As one who served as an organizational consultant for decades, I am amazed to see that arrogance can generate such amazing stupidity. I have seen other organizations, similarly deluded into thinking that they were immortal and impregnable, disappear in the backwash of inept decision making, deafness to feedback, and self-absorbed arrogance. The names Motorola, Zenith, and Osborne Computers readily leap to mind.
I realize that you simply may not care, but that seems hard to believe, given the great idea you have offered to the on-line purchaser. But something bad is happening at Amazon, and it is going places that you will not like in the long run. Fulfilling one’s obligation to stockholders to “maximize profits” does not justify killing the organization via the shortsighted pursuit of exciting quarterly reports
As a POD author, myself–one of those fortunate/judicious enough to have chosen Booklocker.com as my publisher from the beginning–I can assure you that there is no way I will shift affiliation.
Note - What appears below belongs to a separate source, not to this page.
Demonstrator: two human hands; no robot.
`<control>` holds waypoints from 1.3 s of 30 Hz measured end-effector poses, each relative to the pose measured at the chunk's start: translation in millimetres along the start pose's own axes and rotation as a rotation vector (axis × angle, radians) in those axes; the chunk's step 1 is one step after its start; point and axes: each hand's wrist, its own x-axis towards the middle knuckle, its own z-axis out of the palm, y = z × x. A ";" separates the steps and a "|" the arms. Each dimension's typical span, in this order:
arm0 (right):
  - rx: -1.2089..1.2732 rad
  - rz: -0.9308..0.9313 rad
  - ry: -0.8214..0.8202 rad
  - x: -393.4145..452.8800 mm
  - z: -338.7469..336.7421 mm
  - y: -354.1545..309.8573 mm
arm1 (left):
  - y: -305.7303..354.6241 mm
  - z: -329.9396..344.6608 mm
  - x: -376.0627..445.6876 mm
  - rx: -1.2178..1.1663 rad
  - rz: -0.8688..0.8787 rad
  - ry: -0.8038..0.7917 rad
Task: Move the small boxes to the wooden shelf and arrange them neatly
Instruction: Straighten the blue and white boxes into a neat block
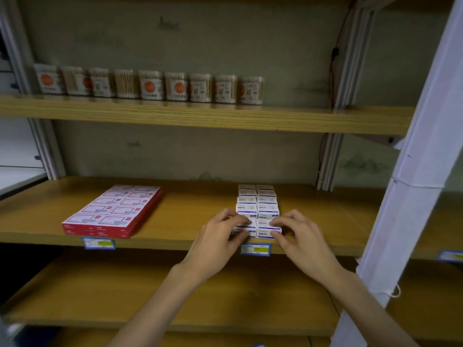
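Observation:
Small white boxes with blue print [258, 205] stand in two columns, stacked, on the middle wooden shelf [190, 209], right of centre. My left hand [220, 239] grips the front left boxes [246, 230] from the left side. My right hand [298, 236] pinches the front right boxes [266, 229] from the right. Both hands sit at the shelf's front edge and hide the outer ends of the front boxes.
A flat block of red boxes [112, 211] lies on the same shelf to the left. Jars of cotton swabs [150, 86] line the upper shelf. A white upright post [411, 186] stands at the right. Price tags [255, 249] hang on the shelf edge.

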 end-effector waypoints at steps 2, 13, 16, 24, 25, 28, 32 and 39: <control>-0.003 0.000 -0.003 -0.9 0.4 -0.5 | -1.6 -1.5 -1.6 -0.008 0.004 -0.010; 0.071 0.114 0.016 28.1 -2.7 20.4 | 2.0 -13.1 23.9 0.086 -0.056 -0.022; -0.004 0.116 -0.113 36.8 0.5 17.6 | -3.0 -13.0 38.2 0.097 -0.095 -0.154; -0.033 0.075 -0.113 34.0 -2.7 21.2 | -4.7 -22.5 34.7 0.123 -0.074 -0.295; -0.027 0.077 -0.118 35.7 -3.4 20.6 | -6.1 -24.6 36.0 0.108 -0.075 -0.313; 0.000 0.076 -0.144 43.8 -4.0 17.2 | -12.6 -29.7 43.0 -0.009 -0.078 -0.362; 0.007 0.075 -0.231 49.6 -3.9 13.4 | -24.3 -35.6 51.4 -0.125 -0.095 -0.442; 0.187 0.057 -0.339 48.9 -11.9 15.8 | -35.7 -39.3 53.8 -0.193 -0.093 -0.404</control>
I would rather terminate my book than that–although I will, in fact simply shift to straight e-publishing, if necessary.
In the meantime, until this issue is resolved intelligently–by which I mean that Amazon ceases its rapacious pursuit of profits to the disservice of authors, I have already ceased purchasing anything from Amazon.com (check my account activity since this fiasco began) and, further, I have instructed all my family and friends who have been inclined to send us Amazon-purchased gifts in the past, to find other sources–and I have told them why.
While the cessation of our business will not, in itself, stagger the Amazon.com juggernaut, the cumulative effect of my decision, its effect on all those whom I contact, and those whom they contact, etc., repeated by all the authors now being adversely affected by Amazon’s poor decision-making, can bring it down.
That would not please me when there are more intelligent options available.
Please, restore Amazon.com to its original, truly “user-friendly” state.
4 thoughts on “Example of types of letters Jeff Bezos is receiving from authors”
I so agree! I too have emailed all my family and friends about Amazon and told them I no longer buy from them. I am a new to POD, but totally back Angela in this venture.
It is beyond me why a company that was blossoming in so many ways would attack it’s very core. Greed does strange things.
At any rate, thanks for the above letter, you said everything I would have liked to.
Mr. Murphy has the right to take his business elsewhere. No one has the right to use the armed force, might and power of the police to prevent Amazon from invoking its own business strategy. Amazon is a private company. It has the right to set up its own business the way that it wants. It is not using armed force to require anyone to do anything against their will. No one is compelled to be its customer. If people don’t want to be its customers, Amazon will fade. Mr. Murphy is in the right in refusing to deal with Amazon but, if he supports the antitrust lawsuit by Booklocker against Amazon/Booksurge, he is in the wrong.